An emerging benefit of YouTube automatic captions is auto-translate, a feature that bridges the worlds of closed captions and subtitles. YouTube automatic captions can be auto-translated into over 100 languages, offering utility for Deaf and English as a second language users alike.

Accessibility

YouTube automatic captions are available on long-form videos, Shorts, and live-streams, making the captions widely accessible across the entire YouTube product. This high availability 

YouTube automatic captions are available free of charge, making the captions financially accessible as well. The tool allows YouTube creators to directly edit and make corrections to the computer-generated captions, alleviating the need for creators to hire a transcriber or closed captioner for their uploaded videos.

The usability of YouTube automatic captions is clear – YouTube users can easily toggle closed captions on and off in the video player, where the toggle is marked with the standard “CC” symbol. A note in the settings menu of the video player also directs users to their account settings, where users can set defaults for closed caption preferences.

Opportunities

The current greatest limitation of YouTube automatic captions is its viability. Because the captions are computer-generated and do not have a quality control check, the accuracy of the captions can vary widely. The typical accuracy of YouTube automatic captions is 60-70%, a far cry from the at least 99% accuracy rate that ensures Deaf and hard of hearing people can understand audio content.
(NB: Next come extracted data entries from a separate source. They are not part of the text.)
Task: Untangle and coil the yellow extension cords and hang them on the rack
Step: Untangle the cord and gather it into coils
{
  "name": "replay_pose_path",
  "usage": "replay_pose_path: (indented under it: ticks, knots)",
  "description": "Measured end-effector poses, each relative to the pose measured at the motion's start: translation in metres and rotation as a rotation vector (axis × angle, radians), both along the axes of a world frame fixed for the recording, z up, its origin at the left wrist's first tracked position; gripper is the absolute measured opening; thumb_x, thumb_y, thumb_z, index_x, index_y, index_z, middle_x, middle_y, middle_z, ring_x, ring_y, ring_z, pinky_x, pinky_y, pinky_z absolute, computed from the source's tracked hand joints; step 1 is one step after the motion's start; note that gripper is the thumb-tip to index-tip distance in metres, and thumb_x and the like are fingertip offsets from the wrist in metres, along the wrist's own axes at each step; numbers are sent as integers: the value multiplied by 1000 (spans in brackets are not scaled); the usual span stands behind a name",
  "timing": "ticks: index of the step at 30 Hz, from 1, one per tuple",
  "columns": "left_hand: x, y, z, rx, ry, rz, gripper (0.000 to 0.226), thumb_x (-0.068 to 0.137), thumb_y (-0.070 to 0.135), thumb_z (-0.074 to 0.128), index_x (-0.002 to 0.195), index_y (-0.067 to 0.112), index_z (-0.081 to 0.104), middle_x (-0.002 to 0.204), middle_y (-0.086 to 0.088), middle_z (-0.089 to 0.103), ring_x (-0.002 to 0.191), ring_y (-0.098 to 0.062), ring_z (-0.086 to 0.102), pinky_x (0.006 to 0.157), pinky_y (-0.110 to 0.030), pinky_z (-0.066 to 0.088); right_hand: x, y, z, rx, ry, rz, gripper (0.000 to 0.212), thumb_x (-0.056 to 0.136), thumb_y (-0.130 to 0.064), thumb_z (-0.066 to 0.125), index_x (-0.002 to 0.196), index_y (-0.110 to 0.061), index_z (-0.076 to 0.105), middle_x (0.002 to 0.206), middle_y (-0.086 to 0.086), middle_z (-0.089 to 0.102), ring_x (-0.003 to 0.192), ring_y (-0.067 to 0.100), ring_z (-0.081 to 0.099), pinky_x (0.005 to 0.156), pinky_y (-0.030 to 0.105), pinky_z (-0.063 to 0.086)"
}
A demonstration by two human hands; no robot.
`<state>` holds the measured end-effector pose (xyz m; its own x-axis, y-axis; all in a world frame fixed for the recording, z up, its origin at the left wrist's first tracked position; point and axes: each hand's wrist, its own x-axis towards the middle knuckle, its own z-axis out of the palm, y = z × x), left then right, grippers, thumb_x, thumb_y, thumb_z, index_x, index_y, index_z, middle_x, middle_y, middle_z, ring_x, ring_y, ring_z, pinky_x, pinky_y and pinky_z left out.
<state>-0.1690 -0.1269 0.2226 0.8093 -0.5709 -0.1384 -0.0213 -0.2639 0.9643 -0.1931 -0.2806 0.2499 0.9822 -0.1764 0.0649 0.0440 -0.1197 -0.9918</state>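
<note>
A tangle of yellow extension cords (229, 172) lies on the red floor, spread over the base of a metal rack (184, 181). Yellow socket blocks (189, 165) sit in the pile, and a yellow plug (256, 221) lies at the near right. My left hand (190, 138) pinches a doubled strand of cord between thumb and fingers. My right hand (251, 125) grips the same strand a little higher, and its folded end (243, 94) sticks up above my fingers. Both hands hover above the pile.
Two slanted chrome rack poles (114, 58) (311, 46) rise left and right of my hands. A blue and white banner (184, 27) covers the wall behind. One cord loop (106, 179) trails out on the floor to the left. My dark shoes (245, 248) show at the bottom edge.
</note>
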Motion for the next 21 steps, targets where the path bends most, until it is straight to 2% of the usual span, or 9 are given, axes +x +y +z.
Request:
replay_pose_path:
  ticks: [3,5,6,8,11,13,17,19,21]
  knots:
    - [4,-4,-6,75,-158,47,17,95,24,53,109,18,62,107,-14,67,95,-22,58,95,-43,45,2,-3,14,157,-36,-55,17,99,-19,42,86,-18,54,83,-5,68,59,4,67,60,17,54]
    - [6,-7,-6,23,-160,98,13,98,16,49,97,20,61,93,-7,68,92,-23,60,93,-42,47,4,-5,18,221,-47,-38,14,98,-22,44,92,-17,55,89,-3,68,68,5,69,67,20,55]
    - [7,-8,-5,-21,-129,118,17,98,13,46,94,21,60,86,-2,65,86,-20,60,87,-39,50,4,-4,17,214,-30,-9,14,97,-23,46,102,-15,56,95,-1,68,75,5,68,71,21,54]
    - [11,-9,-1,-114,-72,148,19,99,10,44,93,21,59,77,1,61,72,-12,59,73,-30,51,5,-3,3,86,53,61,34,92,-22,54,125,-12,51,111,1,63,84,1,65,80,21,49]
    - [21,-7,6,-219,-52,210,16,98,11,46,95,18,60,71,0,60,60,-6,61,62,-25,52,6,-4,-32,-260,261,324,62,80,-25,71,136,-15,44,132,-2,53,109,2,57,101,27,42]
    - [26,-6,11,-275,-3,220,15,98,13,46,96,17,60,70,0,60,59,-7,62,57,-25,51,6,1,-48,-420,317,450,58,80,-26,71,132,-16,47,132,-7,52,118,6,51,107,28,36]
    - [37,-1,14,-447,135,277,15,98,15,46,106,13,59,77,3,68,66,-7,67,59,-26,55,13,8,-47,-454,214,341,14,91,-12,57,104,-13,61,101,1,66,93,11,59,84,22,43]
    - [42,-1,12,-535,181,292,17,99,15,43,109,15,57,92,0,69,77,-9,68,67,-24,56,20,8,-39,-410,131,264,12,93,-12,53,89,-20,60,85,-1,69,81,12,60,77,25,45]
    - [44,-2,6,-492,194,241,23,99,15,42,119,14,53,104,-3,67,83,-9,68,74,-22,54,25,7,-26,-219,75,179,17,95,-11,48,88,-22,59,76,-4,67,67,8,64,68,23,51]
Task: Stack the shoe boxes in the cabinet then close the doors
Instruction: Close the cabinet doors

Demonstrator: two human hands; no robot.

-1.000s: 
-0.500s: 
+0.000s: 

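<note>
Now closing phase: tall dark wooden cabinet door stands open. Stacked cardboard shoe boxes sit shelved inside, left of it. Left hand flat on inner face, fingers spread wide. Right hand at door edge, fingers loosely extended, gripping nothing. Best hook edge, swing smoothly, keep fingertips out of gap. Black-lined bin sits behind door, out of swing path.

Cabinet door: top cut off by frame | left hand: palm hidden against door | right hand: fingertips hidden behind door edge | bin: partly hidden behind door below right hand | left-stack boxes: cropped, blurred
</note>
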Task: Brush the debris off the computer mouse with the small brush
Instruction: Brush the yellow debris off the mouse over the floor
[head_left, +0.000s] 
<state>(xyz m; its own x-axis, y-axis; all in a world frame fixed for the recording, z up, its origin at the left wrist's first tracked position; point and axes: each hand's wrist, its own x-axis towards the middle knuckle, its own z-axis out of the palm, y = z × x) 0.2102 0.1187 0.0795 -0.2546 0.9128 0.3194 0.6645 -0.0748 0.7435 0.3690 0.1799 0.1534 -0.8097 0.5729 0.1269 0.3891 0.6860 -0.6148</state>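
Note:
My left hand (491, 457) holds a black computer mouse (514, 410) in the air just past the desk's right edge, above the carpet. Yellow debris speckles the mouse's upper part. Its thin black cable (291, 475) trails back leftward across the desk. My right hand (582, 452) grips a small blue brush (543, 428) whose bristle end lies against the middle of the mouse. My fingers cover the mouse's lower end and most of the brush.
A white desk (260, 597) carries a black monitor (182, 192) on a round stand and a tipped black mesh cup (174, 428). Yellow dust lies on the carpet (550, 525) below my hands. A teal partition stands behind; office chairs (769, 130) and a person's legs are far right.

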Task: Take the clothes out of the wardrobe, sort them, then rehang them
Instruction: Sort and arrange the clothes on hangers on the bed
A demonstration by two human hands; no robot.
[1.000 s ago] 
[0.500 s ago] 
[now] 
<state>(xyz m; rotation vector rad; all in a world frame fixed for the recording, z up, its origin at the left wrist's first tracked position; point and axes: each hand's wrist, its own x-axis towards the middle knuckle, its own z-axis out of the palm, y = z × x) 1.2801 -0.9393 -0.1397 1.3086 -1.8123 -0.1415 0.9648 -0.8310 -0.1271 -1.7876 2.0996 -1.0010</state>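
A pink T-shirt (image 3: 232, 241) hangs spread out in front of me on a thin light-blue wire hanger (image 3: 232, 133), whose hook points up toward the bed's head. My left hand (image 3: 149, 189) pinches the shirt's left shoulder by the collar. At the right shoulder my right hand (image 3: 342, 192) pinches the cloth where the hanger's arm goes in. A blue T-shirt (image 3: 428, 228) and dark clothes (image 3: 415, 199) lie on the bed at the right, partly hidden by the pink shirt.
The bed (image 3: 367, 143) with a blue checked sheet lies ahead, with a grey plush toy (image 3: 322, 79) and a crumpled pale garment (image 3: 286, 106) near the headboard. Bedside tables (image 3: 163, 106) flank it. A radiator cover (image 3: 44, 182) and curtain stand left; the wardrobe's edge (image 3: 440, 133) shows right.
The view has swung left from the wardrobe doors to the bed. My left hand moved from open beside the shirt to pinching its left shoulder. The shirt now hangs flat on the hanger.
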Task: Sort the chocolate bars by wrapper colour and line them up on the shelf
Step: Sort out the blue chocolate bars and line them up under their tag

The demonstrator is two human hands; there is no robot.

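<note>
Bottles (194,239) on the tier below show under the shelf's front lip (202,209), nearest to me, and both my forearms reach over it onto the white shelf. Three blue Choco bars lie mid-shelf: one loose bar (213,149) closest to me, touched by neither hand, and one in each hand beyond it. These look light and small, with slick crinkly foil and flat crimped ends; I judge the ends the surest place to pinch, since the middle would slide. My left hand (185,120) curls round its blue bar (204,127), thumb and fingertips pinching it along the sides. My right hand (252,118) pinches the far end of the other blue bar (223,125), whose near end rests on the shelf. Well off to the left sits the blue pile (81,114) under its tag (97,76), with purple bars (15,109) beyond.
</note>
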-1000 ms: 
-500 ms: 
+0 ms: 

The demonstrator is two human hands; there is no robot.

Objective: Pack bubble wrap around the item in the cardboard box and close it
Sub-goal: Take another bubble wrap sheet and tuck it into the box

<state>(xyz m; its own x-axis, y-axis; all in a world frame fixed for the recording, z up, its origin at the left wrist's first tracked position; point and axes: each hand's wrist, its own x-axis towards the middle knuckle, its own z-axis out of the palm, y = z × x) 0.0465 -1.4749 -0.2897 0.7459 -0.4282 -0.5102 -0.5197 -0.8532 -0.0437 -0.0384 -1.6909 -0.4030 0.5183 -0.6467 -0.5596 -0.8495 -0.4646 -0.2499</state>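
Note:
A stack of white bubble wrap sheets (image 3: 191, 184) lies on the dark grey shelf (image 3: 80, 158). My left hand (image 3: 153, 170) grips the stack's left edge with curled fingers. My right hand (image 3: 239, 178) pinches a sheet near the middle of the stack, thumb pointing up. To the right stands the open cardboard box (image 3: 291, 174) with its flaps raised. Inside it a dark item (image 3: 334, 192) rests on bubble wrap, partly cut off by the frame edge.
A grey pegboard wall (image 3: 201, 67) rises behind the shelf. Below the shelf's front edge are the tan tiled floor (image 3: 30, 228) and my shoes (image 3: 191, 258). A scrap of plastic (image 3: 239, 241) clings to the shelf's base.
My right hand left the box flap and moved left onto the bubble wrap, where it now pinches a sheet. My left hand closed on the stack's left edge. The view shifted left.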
An accuracy rate of 60-70% equates to a mis-transcription of 1 in every 3 words, a ratio high enough to alter the meaning of transcribed sentences.

An additional opportunity for YouTube automatic captions lies in its language support. Presently, YouTube automatic captions for long-form videos and Shorts are available in 14 languages, while automatic captions for live-streams are available only in English.

The 14 languages supported by YouTube automatic captions.

Notably absent from the list of supported languages are Mandarin and Hindi, the two most spoken languages in the world after English. While this lack of support can be argued to be a by-product of YouTube being an American company, the omission of Mandarin and Hindi poses a hurdle for YouTube creators who speak the two languages natively.

Closing

By offering computer-generated automatic captions, YouTube reduces the level of effort and financial hurdles that inhibit YouTube content creators from providing closed captions on their videos. For YouTube users, these automatic captions theoretically make YouTube videos much more accessible to Deaf users. In reality, however, the low accuracy of these automatically generated captions prevent Deaf users from accessing an equitable experience on YouTube.

*Deaf culture commonly prefers identify-first language rather than people-first language.